One plague of the 80 series is the firing pin block being in time,if not it will peen the pin and blocking plunger even though it shoots.The easiest way to check it is cock it and pull the trigger.Hold the trigger back and rack the slide so the trigger can't reset.Take something and push the firing pin in slowly feeling for a slight resistance or bump.If that happens the pin and block are doinking and eventually will peen bad enough to bind.Unfortunately the only cure now is to find a Gold Cup plunger lever (which is hard to find) or heating and bending the trigger lever (not the plunger lever).Another cure is tig weld a spot on the trigger lever and fit it down to add the required lift so the plunger totally clears the pin.Colt used to make a 1,2,3,and the GC levers but decided to cut back to only 1 and the GC.

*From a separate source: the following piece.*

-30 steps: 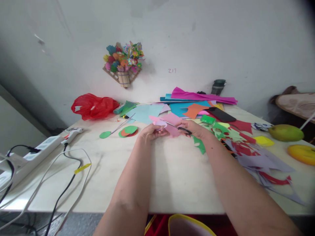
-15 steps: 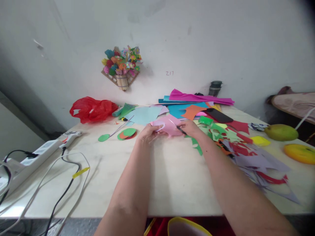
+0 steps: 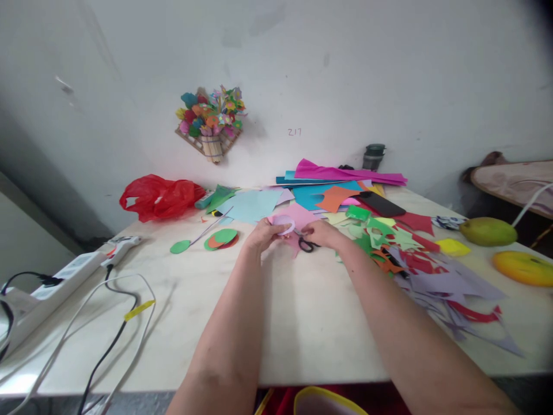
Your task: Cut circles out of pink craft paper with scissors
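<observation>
My left hand [image 3: 262, 235] is closed, thumb on top, around a pale lilac paper disc [image 3: 283, 225] laid over a piece of pink paper [image 3: 303, 214]. The pink sheet spreads out behind and below the disc. To the right, my right hand [image 3: 322, 233] is closed on a pair of scissors [image 3: 307, 245]. Their black handle loops show below the fingers, and a short bit of blade points toward the disc. Whether the fingers also touch the pink paper is hidden. Left of my left hand, green and orange paper circles [image 3: 221, 238] lie stacked, near a single green circle [image 3: 180, 247].
Paper scraps [image 3: 449, 282] cover the right side, by a green mango [image 3: 488, 231] and a yellow one [image 3: 523, 268]. A black phone [image 3: 382, 203] and coloured sheets [image 3: 254, 204] lie behind. A red plastic bag [image 3: 162, 197], power strip [image 3: 71, 275] and cables [image 3: 137, 305] occupy the left.
The scissors have turned in my right hand, so their handle loops now show below the fingers. My right hand has shifted slightly left and down, closer to the lilac disc.
</observation>
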`<state>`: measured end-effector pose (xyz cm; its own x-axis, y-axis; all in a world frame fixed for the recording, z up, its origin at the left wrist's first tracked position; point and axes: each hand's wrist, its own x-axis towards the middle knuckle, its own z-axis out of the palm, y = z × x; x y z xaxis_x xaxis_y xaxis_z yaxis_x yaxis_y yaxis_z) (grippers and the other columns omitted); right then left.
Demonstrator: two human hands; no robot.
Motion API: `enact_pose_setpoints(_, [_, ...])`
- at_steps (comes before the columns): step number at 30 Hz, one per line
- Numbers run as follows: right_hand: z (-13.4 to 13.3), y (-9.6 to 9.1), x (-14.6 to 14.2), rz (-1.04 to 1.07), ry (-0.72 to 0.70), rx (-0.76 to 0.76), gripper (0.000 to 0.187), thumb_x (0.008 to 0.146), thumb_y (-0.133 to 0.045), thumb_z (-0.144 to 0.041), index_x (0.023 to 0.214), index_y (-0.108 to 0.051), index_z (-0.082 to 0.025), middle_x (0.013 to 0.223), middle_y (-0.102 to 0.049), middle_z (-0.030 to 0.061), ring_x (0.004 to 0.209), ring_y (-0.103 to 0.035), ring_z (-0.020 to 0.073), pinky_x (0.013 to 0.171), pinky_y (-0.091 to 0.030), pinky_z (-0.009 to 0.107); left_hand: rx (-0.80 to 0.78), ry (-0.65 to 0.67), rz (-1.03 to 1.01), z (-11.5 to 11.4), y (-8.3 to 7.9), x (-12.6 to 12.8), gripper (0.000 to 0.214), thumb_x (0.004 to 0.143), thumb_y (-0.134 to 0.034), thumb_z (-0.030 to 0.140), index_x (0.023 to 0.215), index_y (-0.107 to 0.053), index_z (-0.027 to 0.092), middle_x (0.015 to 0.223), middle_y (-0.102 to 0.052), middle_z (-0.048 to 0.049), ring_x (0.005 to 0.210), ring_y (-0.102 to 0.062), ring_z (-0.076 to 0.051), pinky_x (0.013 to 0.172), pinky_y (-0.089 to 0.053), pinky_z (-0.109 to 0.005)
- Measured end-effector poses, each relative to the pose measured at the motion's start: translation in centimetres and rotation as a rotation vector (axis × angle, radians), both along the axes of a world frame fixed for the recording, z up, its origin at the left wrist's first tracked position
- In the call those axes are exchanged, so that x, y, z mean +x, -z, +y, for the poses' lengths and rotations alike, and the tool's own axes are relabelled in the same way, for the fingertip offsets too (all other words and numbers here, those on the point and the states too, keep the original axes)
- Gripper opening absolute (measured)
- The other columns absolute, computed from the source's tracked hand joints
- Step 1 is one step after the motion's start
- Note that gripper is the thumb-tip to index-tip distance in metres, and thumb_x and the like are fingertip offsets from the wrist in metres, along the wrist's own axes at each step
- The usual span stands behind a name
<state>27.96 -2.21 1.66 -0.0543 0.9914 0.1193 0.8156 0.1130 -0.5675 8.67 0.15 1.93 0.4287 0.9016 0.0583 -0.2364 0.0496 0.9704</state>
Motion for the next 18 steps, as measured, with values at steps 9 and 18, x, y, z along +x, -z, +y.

Another offshoot of this is either tightening up the trigger stop screw so there is basically no overtravel on release,or replacing the trigger with a version with a shorter bow.Backing off the screw to induce more overtravel will get the pin/block clearance,but it isn't the correct way and you will still doink the pin to a lesser degree on slow fire shots.

Both are nice pieces though,and if Gunsite did do the work I highly doubt they were Bubba'd.


----------



## DJ Niner (Oct 3, 2006)

If you have, or can get, proof that Gunsite gunsmith, and ONLY Gunsite's gunsmith, did ALL the work on the pistol, then the value is probably a good bit higher than what I previously quoted. If you can't get proof, or if some of the work was done by other folks, then you're back to my original estimate, I believe.

A phone call or email to Gunsite, with the serial number and a full description of the work, along with an approximate date (at least year?) of when it was reworked, might enable them to find and release a list of what was done to the pistol while it was there.


----------